Dux

Note: Dux is under active development and not yet production ready. APIs may change between releases.

DuckDB-native dataframes for Elixir.

Dux gives you a dplyr-style verb API backed by DuckDB's analytical engine, with built-in distributed execution across the BEAM. Pipelines are lazy, operations compile to SQL, and DuckDB handles columnar execution, vectorised aggregation, and predicate pushdown.

require Dux

Dux.from_parquet("s3://data/sales/**/*.parquet")
|> Dux.filter(amount > 100 and region == "US")
|> Dux.mutate(revenue: price * quantity)
|> Dux.group_by(:product)
|> Dux.summarise(total: sum(revenue), orders: count(product))
|> Dux.sort_by(desc: :total)
|> Dux.to_rows()

Design

Dux is the successor to Explorer. That means it borrows its verb design from dplyr and the tidyverse — constrained, composable operations that each do one thing well. If you've used dplyr::filter(), mutate(), group_by() |> summarise(), the Dux API will feel familiar.
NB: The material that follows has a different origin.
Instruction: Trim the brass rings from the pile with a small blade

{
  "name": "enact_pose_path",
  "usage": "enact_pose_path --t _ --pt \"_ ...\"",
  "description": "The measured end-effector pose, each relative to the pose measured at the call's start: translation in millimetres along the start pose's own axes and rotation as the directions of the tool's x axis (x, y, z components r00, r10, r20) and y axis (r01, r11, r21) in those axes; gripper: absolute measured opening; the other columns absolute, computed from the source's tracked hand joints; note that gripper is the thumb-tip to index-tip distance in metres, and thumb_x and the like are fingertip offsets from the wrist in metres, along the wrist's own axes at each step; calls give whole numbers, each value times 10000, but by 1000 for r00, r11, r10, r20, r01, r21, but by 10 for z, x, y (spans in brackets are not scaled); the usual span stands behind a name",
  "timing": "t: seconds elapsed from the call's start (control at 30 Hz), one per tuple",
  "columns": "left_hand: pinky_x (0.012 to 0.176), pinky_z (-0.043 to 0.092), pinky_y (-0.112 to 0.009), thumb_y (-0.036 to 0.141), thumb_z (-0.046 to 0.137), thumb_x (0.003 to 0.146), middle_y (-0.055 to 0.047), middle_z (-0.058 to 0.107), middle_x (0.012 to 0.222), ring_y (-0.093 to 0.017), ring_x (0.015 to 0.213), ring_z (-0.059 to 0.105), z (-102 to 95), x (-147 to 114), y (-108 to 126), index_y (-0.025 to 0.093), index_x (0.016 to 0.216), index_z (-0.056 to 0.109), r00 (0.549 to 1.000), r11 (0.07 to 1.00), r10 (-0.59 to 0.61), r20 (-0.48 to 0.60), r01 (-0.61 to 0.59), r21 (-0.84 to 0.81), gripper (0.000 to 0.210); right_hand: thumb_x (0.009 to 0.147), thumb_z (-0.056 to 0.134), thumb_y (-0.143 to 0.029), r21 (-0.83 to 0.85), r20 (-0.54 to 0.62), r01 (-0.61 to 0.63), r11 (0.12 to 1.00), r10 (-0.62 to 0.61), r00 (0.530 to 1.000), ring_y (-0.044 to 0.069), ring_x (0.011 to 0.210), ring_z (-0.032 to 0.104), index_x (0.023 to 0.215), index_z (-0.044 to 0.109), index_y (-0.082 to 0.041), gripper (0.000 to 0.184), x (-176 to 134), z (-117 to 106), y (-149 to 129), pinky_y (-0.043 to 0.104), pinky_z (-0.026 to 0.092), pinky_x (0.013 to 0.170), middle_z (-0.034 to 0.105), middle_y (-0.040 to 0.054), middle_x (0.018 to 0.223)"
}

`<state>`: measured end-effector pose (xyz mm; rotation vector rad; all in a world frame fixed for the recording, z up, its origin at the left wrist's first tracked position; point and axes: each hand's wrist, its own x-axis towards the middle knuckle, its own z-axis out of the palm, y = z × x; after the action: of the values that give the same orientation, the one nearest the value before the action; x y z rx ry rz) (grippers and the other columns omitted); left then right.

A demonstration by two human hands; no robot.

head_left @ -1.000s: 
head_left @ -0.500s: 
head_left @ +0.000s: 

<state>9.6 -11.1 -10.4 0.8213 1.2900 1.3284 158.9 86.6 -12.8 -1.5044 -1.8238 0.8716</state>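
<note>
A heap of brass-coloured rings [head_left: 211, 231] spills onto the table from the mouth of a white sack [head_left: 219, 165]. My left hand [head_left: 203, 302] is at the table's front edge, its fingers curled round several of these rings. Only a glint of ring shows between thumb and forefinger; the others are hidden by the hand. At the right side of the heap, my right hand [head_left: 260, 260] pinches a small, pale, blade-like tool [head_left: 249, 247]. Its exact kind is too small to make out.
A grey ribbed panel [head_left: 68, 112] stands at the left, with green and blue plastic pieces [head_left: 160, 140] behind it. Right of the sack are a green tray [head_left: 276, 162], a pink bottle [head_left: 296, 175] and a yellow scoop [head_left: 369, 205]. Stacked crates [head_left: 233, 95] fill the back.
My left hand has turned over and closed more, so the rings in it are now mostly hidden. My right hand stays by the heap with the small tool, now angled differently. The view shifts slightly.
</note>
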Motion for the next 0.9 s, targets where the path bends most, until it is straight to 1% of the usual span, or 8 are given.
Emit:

Where Dux diverges from Explorer:

The module IS the dataframe. Dux.filter(df, ...) not Dux.DataFrame.filter(df, ...). No Series API — all operations are dataframe-level.
DuckDB is the only engine. No pluggable backends, no abstraction tax. Full access to DuckDB's SQL functions, window functions, recursive CTEs, and 50+ extensions.
Lazy by default. Operations accumulate as an AST in %Dux{}. When you materialise (compute/1, to_rows/1), the whole pipeline compiles to a chain of SQL CTEs and DuckDB optimises end-to-end.
Distributed on the BEAM. %Dux{} is plain data — ship it to any BEAM node, compile to SQL there, execute against that node's local DuckDB. No function serialisation, no cluster manager, no heavyweight RPC.

Installation

def deps do
  [{:dux, "~> 0.2.0"}]
end

Dux is a pure Elixir project. The DuckDB engine is provided via ADBC — a precompiled driver downloaded automatically at compile time. No Rust or C++ compilation needed.

Getting Started

require Dux

# Built-in datasets — no files needed
Dux.Datasets.flights()
|> Dux.filter(distance > 1000)
|> Dux.group_by(:origin)
|> Dux.summarise(avg_delay: avg(arr_delay), n: count(flight))
|> Dux.sort_by(desc: :avg_delay)
|> Dux.head(5)
|> Dux.to_rows()

Every verb (filter, mutate, group_by, summarise, etc.) takes Elixir expressions via macros. Bare identifiers become column names. ^ interpolates Elixir values safely as parameter bindings:

min_amount = 500
Dux.filter(df, amount > ^min_amount and status == "active")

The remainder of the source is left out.